WHAT TO DO:
Go through the listing below and count each line with the word "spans" in it; return only the count.

RECORDS PROVIDED: Begin

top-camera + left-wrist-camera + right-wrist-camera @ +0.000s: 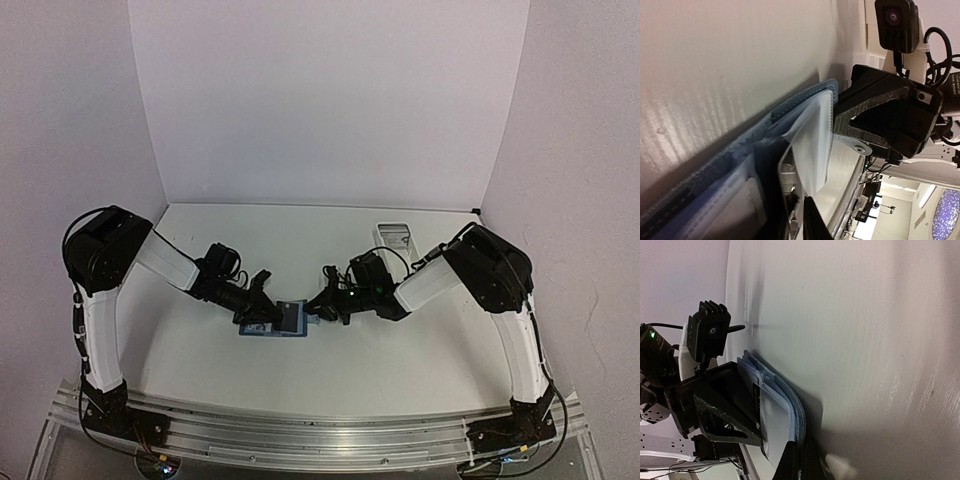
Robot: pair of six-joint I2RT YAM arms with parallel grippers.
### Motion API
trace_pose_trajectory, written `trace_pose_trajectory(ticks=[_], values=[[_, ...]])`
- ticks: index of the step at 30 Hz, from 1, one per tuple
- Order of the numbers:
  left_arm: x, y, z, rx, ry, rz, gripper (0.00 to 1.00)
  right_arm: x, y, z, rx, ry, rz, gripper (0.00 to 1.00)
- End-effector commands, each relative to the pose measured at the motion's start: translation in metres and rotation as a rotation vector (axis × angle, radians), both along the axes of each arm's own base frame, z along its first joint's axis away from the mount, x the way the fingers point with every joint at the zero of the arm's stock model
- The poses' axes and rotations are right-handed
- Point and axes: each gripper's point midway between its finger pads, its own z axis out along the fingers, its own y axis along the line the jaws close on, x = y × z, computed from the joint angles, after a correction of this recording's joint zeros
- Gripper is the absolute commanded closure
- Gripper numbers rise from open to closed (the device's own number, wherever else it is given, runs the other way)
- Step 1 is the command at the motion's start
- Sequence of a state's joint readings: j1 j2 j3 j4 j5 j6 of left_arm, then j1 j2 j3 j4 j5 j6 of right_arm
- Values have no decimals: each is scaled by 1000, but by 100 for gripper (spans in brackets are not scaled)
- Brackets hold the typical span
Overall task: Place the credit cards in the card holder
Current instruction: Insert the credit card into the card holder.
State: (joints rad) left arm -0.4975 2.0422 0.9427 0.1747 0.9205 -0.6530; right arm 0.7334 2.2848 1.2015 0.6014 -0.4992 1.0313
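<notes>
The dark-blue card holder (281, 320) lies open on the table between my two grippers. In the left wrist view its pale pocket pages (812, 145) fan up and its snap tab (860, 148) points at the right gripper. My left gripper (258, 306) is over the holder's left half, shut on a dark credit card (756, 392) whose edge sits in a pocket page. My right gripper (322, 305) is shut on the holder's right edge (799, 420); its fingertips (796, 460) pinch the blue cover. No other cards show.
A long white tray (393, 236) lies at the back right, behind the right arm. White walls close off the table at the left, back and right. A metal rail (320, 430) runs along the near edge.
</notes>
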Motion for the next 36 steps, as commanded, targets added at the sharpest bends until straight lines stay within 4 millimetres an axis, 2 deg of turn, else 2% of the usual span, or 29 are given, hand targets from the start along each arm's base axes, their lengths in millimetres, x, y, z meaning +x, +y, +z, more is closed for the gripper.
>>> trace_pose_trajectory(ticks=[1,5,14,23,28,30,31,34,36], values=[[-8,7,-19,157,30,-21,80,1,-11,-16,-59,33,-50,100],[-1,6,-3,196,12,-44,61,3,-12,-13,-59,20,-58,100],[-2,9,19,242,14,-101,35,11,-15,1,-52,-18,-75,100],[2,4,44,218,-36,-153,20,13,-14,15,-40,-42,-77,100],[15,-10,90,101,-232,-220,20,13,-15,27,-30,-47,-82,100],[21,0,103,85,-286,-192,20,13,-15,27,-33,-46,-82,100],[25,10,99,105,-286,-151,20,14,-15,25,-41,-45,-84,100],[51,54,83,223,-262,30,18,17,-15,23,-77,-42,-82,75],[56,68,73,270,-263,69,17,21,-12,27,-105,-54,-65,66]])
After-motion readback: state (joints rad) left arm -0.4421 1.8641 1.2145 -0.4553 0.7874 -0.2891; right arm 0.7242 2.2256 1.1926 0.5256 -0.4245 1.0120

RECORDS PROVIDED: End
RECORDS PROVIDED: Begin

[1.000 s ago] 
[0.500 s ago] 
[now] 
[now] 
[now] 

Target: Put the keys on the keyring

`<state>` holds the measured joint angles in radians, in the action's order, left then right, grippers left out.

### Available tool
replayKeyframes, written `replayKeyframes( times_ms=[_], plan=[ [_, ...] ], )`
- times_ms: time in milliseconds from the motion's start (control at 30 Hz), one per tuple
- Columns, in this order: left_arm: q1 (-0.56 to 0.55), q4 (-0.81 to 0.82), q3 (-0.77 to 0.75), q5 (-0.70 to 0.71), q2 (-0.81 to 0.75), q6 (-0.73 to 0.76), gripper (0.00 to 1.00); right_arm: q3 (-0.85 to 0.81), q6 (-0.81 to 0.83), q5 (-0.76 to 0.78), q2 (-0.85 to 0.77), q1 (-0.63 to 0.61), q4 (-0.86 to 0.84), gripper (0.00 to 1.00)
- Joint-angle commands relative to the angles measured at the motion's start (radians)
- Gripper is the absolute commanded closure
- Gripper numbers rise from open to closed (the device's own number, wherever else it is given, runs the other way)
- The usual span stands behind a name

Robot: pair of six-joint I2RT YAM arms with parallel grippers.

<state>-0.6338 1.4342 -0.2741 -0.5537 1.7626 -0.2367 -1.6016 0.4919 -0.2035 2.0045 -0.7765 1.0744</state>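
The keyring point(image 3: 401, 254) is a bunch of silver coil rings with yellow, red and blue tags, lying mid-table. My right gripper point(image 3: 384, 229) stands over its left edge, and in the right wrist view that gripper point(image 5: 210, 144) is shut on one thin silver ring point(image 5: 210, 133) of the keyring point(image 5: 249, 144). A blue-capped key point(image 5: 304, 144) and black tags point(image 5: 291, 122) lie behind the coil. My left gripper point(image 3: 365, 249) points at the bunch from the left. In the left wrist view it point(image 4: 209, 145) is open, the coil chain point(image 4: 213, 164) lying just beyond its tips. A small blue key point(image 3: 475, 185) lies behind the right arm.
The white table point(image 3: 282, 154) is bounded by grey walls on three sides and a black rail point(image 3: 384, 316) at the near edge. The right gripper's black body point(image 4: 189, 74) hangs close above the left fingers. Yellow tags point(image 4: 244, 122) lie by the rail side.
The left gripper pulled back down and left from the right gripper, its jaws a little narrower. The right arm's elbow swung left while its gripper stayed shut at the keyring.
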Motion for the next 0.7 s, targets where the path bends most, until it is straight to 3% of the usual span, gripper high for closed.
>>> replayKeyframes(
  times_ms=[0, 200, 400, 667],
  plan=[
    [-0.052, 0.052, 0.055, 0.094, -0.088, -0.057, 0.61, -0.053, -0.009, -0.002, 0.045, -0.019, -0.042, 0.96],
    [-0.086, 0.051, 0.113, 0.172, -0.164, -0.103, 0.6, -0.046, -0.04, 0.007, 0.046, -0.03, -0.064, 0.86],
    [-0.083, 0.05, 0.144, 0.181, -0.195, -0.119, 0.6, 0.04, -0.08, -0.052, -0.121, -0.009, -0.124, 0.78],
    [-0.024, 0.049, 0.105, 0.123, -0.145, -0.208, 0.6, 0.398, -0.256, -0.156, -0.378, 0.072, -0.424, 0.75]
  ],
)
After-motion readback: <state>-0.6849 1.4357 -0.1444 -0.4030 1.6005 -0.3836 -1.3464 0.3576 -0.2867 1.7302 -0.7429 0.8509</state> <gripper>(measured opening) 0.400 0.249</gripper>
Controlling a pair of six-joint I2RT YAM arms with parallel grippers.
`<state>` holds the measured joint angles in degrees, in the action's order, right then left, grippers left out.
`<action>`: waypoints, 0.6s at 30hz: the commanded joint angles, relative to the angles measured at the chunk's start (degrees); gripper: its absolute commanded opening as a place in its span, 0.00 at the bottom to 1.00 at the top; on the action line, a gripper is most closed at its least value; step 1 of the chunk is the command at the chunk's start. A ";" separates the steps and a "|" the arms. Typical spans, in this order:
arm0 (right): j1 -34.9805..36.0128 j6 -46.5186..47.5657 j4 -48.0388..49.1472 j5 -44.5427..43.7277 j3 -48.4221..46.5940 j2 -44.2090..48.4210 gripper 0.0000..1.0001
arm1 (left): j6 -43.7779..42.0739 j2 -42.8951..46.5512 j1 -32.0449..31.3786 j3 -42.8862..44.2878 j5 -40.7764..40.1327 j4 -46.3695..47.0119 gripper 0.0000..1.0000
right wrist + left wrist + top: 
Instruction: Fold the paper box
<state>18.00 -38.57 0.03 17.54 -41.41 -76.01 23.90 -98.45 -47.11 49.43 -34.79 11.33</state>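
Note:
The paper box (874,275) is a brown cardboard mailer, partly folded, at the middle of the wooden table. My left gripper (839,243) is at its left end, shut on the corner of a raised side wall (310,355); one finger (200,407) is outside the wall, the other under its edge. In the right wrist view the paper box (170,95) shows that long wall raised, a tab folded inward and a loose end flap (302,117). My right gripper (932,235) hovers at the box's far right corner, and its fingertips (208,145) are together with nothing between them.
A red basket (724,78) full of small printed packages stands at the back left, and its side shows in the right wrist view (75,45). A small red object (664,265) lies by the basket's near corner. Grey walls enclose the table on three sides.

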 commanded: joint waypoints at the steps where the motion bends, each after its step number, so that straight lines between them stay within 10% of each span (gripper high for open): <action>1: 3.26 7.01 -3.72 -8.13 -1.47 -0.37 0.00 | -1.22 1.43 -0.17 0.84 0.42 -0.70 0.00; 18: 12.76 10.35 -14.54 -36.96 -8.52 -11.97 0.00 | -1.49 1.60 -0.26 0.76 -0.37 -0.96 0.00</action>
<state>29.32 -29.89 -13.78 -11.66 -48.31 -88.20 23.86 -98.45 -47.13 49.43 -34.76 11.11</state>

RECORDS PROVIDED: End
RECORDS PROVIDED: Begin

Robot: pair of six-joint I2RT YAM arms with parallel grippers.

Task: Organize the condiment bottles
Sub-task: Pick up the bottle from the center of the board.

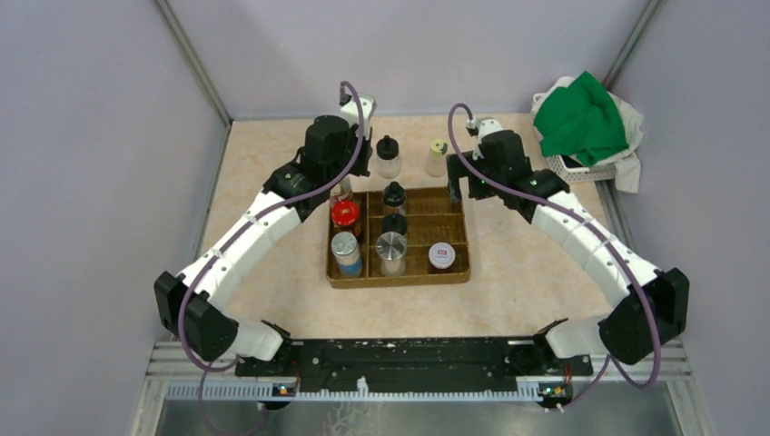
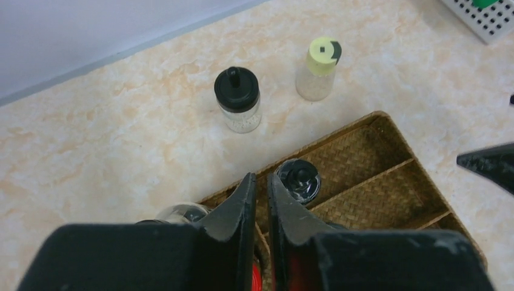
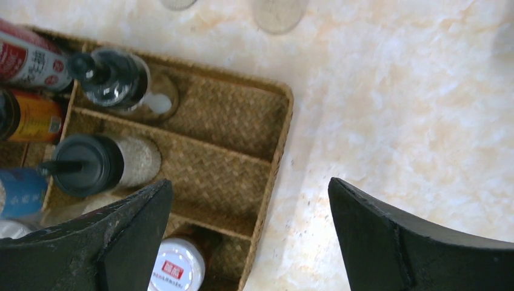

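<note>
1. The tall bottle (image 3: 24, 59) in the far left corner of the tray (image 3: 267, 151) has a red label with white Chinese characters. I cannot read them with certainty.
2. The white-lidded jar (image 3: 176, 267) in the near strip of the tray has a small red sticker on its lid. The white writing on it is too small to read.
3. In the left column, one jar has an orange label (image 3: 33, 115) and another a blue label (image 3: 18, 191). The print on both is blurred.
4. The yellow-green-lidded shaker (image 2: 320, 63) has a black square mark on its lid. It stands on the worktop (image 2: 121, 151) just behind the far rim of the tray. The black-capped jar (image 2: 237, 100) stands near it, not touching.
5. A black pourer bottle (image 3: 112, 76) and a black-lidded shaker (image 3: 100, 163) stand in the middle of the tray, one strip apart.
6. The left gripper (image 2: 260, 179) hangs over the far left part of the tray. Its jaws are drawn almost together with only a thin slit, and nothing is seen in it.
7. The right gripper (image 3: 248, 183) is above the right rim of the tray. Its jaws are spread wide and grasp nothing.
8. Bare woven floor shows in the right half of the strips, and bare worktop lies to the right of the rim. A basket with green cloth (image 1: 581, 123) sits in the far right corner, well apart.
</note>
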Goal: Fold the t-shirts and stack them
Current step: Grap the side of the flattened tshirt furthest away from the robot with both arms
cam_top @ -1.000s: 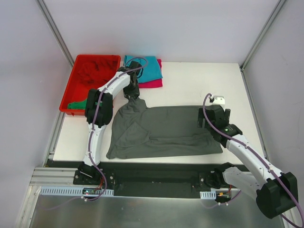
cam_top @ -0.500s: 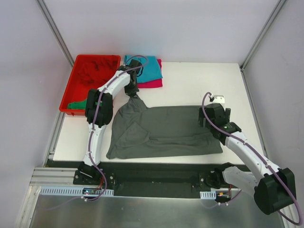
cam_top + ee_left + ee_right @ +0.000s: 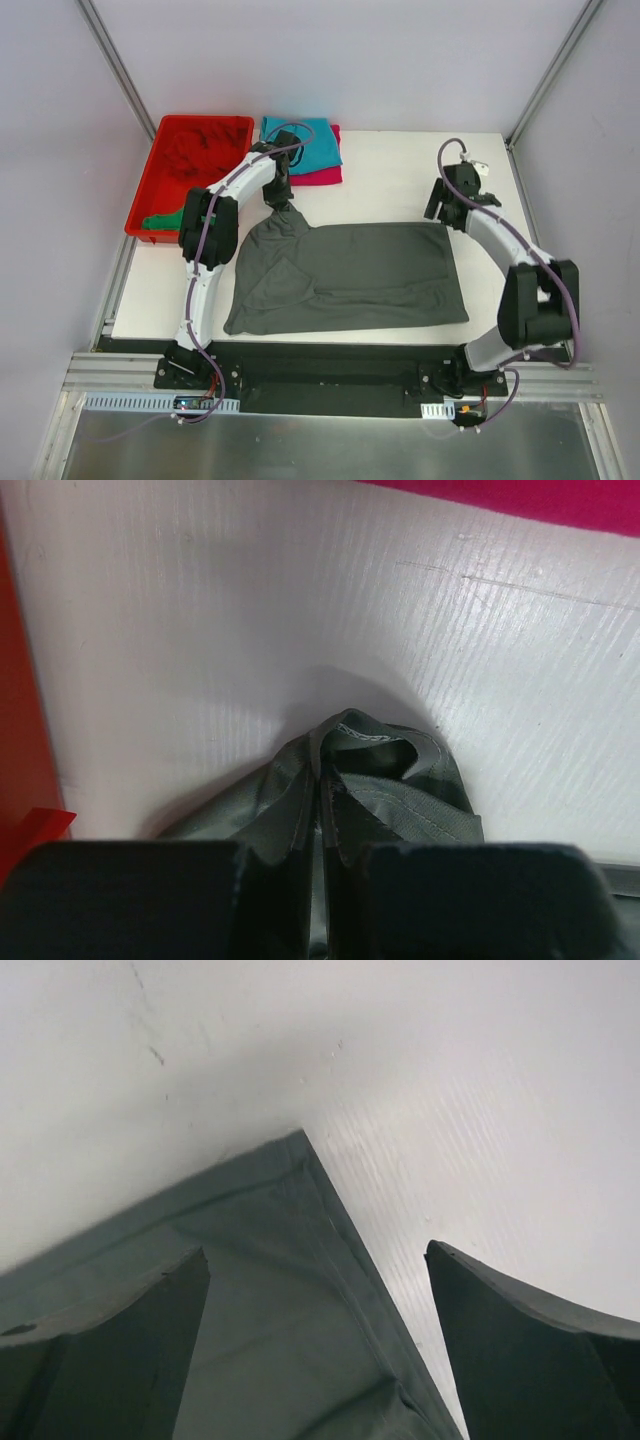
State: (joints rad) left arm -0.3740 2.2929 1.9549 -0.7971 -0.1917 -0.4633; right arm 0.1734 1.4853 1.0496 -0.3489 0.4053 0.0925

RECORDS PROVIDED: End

REPLY TO THE TASK:
2